= Shastri (degree) =

Sanskrit degree

A Shastri (शास्त्री) degree is awarded to a student after a course in the old education system of India in Sanskrit and other subjects focussing on the text of the Sanskrit texts (or shastras). Ex pg-geologists is known as Bhu gharva sastri भू -गर्भ शास्त्री.In some other term degree is awarded to pupils after years of higher education in the Sanskrit language (at institutions such as Sampurnanand Sanskrit University or Rashtriya Sanskrit Sansthan in India).The length of training required for a Shastri degree is usually seven years following the completion of secondary school, although students may continue training for an additional two years to obtain an Acharya degree.

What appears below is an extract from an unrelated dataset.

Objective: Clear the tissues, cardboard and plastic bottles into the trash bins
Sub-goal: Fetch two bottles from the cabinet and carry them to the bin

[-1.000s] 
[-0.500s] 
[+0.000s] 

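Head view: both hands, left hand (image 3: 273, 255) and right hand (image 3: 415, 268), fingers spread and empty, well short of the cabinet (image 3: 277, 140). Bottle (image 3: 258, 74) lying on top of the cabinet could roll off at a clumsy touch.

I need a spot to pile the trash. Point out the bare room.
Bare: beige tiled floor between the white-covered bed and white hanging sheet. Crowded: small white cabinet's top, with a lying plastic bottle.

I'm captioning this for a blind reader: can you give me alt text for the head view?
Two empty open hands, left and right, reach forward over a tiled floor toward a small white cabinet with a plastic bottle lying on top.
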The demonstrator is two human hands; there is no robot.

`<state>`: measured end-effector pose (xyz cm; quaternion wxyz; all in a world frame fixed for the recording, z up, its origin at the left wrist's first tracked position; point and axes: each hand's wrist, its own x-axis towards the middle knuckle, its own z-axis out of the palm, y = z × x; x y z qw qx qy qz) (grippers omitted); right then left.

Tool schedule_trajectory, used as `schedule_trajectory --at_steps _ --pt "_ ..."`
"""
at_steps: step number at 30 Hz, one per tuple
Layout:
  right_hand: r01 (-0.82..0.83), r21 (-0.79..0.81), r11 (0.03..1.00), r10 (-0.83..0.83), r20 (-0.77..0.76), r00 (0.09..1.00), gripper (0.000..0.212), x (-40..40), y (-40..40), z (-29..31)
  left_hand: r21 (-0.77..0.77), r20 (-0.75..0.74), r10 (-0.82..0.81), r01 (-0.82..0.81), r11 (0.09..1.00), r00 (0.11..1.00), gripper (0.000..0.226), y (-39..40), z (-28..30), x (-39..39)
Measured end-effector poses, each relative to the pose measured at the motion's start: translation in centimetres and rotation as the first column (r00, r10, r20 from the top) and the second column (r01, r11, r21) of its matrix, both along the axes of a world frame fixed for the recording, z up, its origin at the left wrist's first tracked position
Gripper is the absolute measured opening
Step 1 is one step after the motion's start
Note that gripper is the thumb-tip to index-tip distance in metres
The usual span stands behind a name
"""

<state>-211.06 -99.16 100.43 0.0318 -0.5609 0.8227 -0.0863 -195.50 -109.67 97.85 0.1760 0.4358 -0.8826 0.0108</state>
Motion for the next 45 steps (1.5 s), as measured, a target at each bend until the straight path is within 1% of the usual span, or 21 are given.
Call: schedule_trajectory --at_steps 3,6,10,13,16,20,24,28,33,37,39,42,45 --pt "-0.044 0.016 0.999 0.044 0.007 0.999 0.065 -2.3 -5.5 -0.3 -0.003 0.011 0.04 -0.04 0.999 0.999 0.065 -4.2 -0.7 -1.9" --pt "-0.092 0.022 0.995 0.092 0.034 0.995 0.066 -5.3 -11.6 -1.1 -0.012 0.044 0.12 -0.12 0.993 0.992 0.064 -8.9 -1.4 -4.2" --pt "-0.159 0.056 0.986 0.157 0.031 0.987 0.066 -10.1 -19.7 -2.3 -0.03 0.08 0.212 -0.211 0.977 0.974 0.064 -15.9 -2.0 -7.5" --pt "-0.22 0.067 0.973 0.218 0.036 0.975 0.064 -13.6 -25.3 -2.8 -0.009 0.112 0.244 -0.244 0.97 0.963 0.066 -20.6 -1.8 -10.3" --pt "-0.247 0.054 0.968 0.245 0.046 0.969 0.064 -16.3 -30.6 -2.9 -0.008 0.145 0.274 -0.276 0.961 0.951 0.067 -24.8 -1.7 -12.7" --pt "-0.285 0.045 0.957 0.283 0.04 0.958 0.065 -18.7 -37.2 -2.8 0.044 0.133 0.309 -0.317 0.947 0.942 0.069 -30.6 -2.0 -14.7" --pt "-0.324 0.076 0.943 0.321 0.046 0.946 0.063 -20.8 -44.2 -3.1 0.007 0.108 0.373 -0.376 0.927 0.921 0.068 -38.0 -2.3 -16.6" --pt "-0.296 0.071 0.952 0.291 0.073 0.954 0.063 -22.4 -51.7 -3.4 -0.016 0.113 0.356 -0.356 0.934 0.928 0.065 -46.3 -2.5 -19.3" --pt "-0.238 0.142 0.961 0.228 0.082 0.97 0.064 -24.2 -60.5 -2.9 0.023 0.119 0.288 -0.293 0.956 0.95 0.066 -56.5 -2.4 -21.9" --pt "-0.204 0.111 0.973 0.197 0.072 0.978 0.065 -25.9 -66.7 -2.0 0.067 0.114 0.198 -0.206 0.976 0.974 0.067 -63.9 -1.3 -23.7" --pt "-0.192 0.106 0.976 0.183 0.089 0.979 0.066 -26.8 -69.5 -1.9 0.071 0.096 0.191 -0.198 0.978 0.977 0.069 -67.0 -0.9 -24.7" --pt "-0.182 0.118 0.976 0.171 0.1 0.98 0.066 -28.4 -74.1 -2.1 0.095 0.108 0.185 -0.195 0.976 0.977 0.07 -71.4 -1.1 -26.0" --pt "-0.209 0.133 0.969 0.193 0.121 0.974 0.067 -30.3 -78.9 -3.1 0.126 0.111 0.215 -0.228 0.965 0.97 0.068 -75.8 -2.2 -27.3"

At the completion of their training, while recipients retain their surname for their descendants, they are given the option to change their current surname to reflect attainment of the degree. This degree also enables pupils to become accredited Hindu Priests and Religious Teachers.

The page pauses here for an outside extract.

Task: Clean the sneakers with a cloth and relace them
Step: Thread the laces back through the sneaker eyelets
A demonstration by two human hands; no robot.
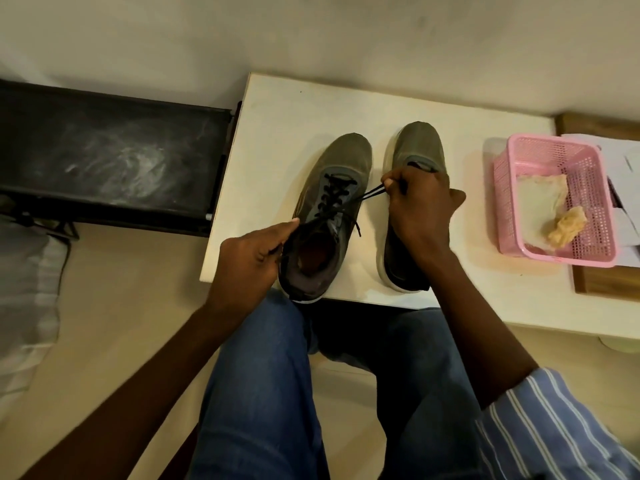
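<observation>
Two olive-grey sneakers stand toe-away on a white table (277, 109). The left sneaker (346, 157) carries a black lace (334, 195) crossed through its eyelets. My left hand (252, 258) grips that shoe at the collar by the heel opening. My right hand (420, 206) pinches one end of the lace, drawn taut to the right over the right sneaker (420, 143), whose middle it hides. The lace's other end (356, 226) hangs loose beside the tongue. A yellowish cloth (568, 225) lies crumpled in a pink basket (550, 143).
The pink basket stands at the table's right, on a wooden board (595, 285) with white papers (620, 147) behind it. A black bench (110, 154) stands to the left of the table. My knees in blue jeans (263, 375) sit under the near edge.
</observation>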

But Astrology is still under consideration as a subject in various universities as per the UGC guidelines. So many Colleges and Institutes are following these guidelines. But the approval of astrology courses is still pending. Still the issue of a certificate as an Acharya or Shastri degree in Astrology is not valid. So many Astrologers claim they are Acharya, But only few of them have an Acharya or Shastri Degree in a subject other than Astrology.

== Inherited surname ==
Shastri also exists as a surname through patriarchal inheritance, and so people with the name may not necessarily have undergone its associated training. Examples are the descendants of the Tamil Lutheran poet Vedanayagam Sastriar (1774-1864).